— И никаких карточек, — подмигнул парень Клаусу. — Все за наличные.
— У меня только русские червонцы и оккупационные марки, — почувствовав себя неловко, проговорил Клаус.
— Ваша валюта годится для восточного фронта. Да не волнуйтесь, господин обер-лейтенант, Фридрих заказывает, Фридрих платит… Пиво сегодняшнее, из Карлсхорста, — пояснил Фридрих и хлопнул Клауса по плечу. — Не правда ли, отличное пиво, дружище?

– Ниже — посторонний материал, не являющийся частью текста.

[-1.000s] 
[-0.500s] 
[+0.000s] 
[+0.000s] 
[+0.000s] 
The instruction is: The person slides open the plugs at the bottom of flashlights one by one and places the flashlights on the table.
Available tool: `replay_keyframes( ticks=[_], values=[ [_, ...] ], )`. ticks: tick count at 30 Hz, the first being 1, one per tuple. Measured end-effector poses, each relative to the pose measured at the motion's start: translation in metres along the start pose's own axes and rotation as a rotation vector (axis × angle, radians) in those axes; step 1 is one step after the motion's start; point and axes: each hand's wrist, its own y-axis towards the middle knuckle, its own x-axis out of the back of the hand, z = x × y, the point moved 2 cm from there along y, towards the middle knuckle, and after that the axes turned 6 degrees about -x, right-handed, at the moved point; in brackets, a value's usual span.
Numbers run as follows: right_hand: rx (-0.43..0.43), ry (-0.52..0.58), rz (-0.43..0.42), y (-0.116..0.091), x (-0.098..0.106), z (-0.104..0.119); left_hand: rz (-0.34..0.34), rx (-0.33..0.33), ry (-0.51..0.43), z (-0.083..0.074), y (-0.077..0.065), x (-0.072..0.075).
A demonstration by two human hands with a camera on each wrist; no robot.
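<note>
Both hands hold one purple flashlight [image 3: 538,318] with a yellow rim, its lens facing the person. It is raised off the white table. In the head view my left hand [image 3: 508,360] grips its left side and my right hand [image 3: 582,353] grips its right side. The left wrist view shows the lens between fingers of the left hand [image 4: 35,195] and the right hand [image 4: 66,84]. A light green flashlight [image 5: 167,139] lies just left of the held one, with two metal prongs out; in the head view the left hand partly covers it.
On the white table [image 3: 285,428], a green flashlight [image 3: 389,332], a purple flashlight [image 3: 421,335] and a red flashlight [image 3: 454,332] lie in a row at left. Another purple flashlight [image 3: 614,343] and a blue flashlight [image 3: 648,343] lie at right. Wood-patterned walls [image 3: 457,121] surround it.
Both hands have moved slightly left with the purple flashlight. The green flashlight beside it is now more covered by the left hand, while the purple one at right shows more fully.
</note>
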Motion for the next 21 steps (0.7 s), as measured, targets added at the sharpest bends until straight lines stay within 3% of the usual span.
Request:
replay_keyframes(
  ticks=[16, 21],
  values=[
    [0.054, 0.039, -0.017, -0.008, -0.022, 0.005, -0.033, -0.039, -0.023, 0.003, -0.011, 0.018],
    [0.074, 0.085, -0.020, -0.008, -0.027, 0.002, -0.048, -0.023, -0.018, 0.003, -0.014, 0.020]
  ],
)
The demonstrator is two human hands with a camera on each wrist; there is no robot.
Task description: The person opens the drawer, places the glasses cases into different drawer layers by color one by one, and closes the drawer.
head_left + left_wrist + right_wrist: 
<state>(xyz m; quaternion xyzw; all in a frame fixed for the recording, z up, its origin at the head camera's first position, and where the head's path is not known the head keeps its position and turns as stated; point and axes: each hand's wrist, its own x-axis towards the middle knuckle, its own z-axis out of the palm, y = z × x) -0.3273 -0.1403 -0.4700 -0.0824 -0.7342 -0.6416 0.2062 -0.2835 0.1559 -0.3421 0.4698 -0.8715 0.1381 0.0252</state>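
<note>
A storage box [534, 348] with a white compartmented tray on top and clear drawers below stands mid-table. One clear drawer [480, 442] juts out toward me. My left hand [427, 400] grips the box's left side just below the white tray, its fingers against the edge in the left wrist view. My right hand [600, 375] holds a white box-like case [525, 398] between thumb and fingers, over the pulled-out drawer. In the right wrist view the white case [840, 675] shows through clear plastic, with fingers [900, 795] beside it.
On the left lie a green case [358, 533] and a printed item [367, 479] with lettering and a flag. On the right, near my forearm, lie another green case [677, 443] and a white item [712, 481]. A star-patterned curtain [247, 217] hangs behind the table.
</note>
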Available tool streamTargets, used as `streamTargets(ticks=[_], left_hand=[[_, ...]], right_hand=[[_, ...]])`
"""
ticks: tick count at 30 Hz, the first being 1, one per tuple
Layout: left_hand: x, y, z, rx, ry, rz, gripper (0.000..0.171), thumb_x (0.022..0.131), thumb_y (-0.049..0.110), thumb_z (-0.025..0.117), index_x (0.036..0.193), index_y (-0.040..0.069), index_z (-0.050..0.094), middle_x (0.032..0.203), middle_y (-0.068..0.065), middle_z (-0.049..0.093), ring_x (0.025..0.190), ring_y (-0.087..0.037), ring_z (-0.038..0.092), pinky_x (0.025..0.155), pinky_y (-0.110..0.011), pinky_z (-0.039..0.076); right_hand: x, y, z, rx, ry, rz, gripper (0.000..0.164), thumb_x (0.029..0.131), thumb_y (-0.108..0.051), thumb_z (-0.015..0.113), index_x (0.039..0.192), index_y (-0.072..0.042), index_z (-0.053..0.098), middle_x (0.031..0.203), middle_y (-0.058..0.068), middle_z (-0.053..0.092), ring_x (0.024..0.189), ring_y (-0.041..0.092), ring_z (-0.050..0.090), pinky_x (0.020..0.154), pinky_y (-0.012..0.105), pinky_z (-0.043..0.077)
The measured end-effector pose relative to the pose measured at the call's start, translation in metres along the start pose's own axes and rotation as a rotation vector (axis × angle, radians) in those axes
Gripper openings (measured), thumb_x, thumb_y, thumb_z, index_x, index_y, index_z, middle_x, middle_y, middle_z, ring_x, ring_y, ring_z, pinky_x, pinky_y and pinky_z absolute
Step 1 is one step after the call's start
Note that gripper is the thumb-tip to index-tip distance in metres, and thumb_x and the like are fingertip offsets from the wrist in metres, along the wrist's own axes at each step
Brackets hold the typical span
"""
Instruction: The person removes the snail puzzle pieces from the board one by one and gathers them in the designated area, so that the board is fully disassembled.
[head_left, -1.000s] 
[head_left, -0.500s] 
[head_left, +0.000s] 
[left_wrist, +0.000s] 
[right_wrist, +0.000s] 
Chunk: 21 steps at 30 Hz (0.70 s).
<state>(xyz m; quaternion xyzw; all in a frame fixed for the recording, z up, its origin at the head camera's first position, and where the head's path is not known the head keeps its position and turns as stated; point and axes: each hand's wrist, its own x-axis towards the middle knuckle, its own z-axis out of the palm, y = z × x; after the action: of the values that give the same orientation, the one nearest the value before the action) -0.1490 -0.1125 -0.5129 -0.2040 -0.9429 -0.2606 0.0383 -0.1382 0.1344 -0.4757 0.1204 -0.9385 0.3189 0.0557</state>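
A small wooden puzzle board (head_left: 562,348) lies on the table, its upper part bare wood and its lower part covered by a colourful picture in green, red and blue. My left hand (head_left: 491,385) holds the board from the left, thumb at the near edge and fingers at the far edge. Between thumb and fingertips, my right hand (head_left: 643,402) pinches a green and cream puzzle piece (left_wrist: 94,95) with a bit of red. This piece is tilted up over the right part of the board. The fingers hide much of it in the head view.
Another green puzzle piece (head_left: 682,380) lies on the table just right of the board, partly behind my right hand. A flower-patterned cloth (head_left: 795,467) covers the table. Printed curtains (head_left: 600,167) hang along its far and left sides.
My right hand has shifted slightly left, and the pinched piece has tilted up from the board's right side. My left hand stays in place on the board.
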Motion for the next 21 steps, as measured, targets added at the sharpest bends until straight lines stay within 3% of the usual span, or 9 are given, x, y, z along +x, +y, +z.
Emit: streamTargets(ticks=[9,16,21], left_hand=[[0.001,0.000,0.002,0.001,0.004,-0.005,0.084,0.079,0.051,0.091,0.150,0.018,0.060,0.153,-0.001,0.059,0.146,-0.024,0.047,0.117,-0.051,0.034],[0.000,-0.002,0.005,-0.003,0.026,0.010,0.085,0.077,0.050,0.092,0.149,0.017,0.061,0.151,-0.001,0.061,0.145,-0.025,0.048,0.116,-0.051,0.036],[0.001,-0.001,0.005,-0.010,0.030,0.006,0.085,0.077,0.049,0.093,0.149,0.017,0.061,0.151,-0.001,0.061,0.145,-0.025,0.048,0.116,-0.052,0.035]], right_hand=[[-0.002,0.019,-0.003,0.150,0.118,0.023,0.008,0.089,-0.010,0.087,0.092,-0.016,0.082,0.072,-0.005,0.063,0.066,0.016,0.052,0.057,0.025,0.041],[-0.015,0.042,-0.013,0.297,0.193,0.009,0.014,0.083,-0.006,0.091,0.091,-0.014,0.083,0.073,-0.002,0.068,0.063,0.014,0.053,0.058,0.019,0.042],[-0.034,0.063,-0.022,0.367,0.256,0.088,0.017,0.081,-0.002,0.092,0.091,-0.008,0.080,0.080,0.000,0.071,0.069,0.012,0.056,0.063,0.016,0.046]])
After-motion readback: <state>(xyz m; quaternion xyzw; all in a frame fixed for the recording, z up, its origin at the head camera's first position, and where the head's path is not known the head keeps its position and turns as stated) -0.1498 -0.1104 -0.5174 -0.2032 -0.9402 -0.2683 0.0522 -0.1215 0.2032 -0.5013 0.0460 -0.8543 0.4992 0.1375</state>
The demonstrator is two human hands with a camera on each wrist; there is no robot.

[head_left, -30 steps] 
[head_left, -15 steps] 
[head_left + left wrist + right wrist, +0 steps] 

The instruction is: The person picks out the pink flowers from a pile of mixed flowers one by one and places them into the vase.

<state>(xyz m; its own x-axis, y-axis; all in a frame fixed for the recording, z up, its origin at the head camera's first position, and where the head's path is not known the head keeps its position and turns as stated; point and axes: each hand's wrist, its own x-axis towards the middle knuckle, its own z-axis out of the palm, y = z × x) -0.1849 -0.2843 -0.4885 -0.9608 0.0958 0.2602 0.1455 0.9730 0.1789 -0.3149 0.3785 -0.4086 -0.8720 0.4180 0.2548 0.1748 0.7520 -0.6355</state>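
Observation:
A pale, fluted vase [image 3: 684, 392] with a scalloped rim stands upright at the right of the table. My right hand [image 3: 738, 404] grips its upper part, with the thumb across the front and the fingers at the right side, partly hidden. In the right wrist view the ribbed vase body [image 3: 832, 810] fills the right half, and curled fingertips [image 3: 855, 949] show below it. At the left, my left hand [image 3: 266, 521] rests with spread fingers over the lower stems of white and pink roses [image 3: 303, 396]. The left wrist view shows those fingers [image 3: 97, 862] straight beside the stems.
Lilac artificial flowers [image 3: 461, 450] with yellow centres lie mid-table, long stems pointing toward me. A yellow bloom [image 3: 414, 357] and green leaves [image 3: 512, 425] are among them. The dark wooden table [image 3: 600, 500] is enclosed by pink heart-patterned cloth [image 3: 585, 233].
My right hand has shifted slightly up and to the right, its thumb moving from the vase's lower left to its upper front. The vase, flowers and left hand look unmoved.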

Клаус промолчал. На этот раз его покоробило панибратское «дружище». Неужели эта самодовольная тыловая крыса думает, что купила за рюмку водки и пару кружек пива расположение офицера-фронтовика? Но и обижать этого парня Клаусу не хотелось — все же тот угощал.
Клаус наблюдал за посетителями, которые спокойно переговаривались между собой. Им не было никакого дела до фронтового офицера, и в душе Клауса закипала злость. Вот они, благочестивые арийцы, с удовольствием потягивающие пиво. Где же их энтузиазм? Или они уже сделали свое дело и теперь ждут от солдат, которые гибнут в окопах, все те блага, что обещал Гитлер? Это они на митингах и парадах вскидывали руки и кричали исступленно: «Хайль Гитлер!» Но ведь были в Германии и те, кто сомневался в правоте национал-социализма, и те, кто открыто боролись против Гитлера. Правда, борцов было гораздо меньше, больше было сомневающихся. И пока они сомневались, Гитлер пришел к власти. И, видя успехи Гитлера, все больше сомневающихся становилось его сторонниками, которые ждали обещанных благ от этой войны.
Под низким потолком слоился фиолетовый дым. Две благочестивые старушки цедили кофе из маленьких чашечек, а под столом у них дремал черно-белый спаниель, прикрыв морду красивыми широкими ушами. В углу тихо играла радиола марки «Телефункен». Знакомая мелодии из кинофильма «Петер» вернула Клауса в довоенное время.
Клаус был словно во сне. Просто уму непостижимо находиться в таком уютном зале, не слышать свиста снарядов, воя бомб!
— А что делать, надо жить, — бубнил рядом чуть захмелевший Фридрих. — Даже в этой проклятой войне надо жить. Что делать, если мы пока не имеем всего, что хотим от этой войны…
До Клауса слова долетали будто издалека. Он недоумевал, почему не знал этого гаштета раньше, хотя от переулка «Анна Мария» гаштет всего в двадцати минутах хода.
Клаус резко поднялся. Что он делает?! В двадцати минутах — «Анна Мария». Там — Диана, сын… Уже поднимаясь по лестнице, Клаус услышал голос шофера:
— Господину обер-лейтенанту захотелось умереть не на фронте, а в Берлине? Не валяйте дурака. Сейчас начнется светопреставление.